EXERCISE:
When you write out the listing, keep each word exactly as it stands but include none of its images.

MATERIAL PROVIDED:
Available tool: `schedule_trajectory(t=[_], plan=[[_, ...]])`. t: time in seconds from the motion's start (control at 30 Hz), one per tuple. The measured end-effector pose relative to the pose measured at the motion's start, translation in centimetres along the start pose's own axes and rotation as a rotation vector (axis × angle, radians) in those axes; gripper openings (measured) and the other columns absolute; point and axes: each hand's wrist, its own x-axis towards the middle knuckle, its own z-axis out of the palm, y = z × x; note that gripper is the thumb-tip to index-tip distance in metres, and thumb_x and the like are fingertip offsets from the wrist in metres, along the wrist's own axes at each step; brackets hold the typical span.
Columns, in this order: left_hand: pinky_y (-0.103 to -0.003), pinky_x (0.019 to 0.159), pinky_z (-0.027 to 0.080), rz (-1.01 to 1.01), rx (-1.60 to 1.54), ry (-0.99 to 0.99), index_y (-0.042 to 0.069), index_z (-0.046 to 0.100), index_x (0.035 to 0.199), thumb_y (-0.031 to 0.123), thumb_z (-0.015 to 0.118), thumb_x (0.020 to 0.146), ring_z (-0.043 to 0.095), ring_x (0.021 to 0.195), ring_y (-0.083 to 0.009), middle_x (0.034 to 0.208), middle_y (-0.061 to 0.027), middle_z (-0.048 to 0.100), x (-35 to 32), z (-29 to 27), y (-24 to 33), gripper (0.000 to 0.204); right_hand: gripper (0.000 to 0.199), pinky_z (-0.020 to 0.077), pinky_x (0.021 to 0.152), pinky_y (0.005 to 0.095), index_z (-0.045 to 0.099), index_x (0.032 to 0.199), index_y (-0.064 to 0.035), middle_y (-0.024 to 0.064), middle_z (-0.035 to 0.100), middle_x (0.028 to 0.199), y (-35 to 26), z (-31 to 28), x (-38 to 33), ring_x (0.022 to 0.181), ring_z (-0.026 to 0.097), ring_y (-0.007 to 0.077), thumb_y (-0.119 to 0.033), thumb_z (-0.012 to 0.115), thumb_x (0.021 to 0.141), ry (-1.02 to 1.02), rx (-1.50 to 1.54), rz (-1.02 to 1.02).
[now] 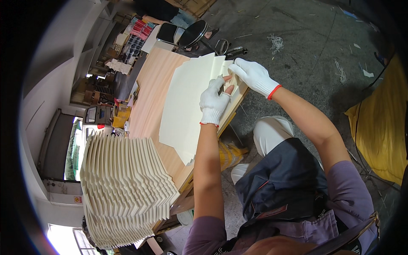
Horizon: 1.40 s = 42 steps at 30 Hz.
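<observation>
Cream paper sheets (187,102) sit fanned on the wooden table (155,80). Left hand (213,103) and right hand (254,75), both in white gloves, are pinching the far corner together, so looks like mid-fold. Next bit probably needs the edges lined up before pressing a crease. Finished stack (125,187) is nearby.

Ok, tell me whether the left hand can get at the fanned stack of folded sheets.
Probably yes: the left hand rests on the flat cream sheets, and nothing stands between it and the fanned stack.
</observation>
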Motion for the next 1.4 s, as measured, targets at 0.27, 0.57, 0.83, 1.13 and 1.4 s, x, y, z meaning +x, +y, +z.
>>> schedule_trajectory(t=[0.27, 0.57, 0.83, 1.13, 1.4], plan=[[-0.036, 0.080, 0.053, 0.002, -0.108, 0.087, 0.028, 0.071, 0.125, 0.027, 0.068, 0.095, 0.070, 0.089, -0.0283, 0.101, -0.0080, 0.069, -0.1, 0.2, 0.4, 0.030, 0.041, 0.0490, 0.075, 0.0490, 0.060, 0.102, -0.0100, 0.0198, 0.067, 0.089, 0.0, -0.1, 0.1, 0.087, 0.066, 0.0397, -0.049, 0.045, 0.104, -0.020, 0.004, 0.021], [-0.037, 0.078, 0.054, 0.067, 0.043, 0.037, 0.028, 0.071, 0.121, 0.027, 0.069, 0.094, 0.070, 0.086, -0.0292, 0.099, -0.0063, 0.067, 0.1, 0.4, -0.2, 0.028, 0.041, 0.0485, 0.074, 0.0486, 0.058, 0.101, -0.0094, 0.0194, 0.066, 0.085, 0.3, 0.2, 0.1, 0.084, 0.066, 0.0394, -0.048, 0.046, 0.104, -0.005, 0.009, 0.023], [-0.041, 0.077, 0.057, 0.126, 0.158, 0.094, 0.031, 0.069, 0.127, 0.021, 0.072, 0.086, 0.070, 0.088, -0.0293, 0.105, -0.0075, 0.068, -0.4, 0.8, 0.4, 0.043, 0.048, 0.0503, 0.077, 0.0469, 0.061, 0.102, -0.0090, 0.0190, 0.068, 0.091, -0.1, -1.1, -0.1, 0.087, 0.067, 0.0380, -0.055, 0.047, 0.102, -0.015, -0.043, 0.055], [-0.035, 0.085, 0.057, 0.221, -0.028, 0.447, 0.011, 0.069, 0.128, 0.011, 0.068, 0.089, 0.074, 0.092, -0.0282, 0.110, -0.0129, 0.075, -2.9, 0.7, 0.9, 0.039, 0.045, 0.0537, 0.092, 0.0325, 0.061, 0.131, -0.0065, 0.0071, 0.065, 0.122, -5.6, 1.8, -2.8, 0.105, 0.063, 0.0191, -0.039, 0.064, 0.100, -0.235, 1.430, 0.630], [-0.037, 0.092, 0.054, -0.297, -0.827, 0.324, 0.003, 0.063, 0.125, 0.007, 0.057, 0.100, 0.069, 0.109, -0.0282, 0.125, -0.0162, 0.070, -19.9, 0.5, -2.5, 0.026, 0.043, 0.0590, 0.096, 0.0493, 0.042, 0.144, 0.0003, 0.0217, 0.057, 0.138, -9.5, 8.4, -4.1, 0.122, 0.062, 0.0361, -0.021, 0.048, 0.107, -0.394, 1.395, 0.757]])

ANSWER SECTION:
Available tool: `schedule_trajectory(t=[_], plan=[[_, ...]])`. t: time in seconds from the motion's start (control at 30 Hz), one per tuple. The measured end-effector pose relative to the pose measured at the motion's start, translation in centimetres along the start pose's own axes and rotation as a rotation vector (axis × angle, radians) in those axes; gripper openings (measured) and the other columns absolute; point and axes: each hand's wrist, its own x-axis towards the middle knuckle, its own z-axis out of the palm, y = z × x; note that gripper is the thumb-tip to index-tip distance in metres, and thumb_x and the like are fingertip offsets from the wrist in metres, along the wrist's own axes at each step; brackets hold the typical span.
Columns, in this order: left_hand: pinky_y (-0.103 to -0.003), pinky_x (0.019 to 0.159), pinky_z (-0.027 to 0.080), rz (-1.01 to 1.01), rx (-1.60 to 1.54), ry (-0.99 to 0.99), index_y (-0.042 to 0.069), index_z (-0.046 to 0.100), index_x (0.035 to 0.199), thumb_y (-0.031 to 0.123), thumb_z (-0.015 to 0.118), thumb_x (0.020 to 0.146), ring_z (-0.043 to 0.095), ring_x (0.021 to 0.195), ring_y (-0.083 to 0.009), middle_x (0.034 to 0.208), middle_y (-0.061 to 0.027), middle_z (-0.048 to 0.100), x (-35 to 32), z (-29 to 27), y (-24 to 33), gripper (0.000 to 0.204); right_hand: gripper (0.000 to 0.199), pinky_z (-0.020 to 0.077), pinky_x (0.021 to 0.152), pinky_y (0.005 to 0.095), index_z (-0.045 to 0.099), index_x (0.032 to 0.199), index_y (-0.064 to 0.035), middle_y (-0.024 to 0.064), middle_z (-0.035 to 0.100), middle_x (0.028 to 0.199), y (-35 to 26), z (-31 to 28), x (-38 to 33), ring_x (0.022 to 0.181), ring_z (-0.026 to 0.097), ring_y (-0.007 to 0.077), thumb_y (-0.119 to 0.033), thumb_z (-0.012 to 0.115), thumb_x (0.021 to 0.141), ry (-1.02 to 1.02), rx (-1.50 to 1.54), rz (-1.02 to 1.02).
[now] 
Horizon: 1.40 s = 42 steps at 30 Hz.
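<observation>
Cream paper sheets (187,102) sit fanned on the wooden table (155,80). Left hand (213,103) and right hand (254,75), both in white gloves, are pinching the far corner together, so looks like mid-fold. Next bit probably needs the edges lined up before pressing a crease. Finished stack (125,187) is nearby.

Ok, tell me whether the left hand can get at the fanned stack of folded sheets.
Probably yes: the left hand rests on the flat cream sheets, and nothing stands between it and the fanned stack.
</observation>
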Motion for the next 1.4 s, as measured, targets at 0.27, 0.57, 0.83, 1.13 and 1.4 s, x, y, z meaning +x, +y, +z.
>>> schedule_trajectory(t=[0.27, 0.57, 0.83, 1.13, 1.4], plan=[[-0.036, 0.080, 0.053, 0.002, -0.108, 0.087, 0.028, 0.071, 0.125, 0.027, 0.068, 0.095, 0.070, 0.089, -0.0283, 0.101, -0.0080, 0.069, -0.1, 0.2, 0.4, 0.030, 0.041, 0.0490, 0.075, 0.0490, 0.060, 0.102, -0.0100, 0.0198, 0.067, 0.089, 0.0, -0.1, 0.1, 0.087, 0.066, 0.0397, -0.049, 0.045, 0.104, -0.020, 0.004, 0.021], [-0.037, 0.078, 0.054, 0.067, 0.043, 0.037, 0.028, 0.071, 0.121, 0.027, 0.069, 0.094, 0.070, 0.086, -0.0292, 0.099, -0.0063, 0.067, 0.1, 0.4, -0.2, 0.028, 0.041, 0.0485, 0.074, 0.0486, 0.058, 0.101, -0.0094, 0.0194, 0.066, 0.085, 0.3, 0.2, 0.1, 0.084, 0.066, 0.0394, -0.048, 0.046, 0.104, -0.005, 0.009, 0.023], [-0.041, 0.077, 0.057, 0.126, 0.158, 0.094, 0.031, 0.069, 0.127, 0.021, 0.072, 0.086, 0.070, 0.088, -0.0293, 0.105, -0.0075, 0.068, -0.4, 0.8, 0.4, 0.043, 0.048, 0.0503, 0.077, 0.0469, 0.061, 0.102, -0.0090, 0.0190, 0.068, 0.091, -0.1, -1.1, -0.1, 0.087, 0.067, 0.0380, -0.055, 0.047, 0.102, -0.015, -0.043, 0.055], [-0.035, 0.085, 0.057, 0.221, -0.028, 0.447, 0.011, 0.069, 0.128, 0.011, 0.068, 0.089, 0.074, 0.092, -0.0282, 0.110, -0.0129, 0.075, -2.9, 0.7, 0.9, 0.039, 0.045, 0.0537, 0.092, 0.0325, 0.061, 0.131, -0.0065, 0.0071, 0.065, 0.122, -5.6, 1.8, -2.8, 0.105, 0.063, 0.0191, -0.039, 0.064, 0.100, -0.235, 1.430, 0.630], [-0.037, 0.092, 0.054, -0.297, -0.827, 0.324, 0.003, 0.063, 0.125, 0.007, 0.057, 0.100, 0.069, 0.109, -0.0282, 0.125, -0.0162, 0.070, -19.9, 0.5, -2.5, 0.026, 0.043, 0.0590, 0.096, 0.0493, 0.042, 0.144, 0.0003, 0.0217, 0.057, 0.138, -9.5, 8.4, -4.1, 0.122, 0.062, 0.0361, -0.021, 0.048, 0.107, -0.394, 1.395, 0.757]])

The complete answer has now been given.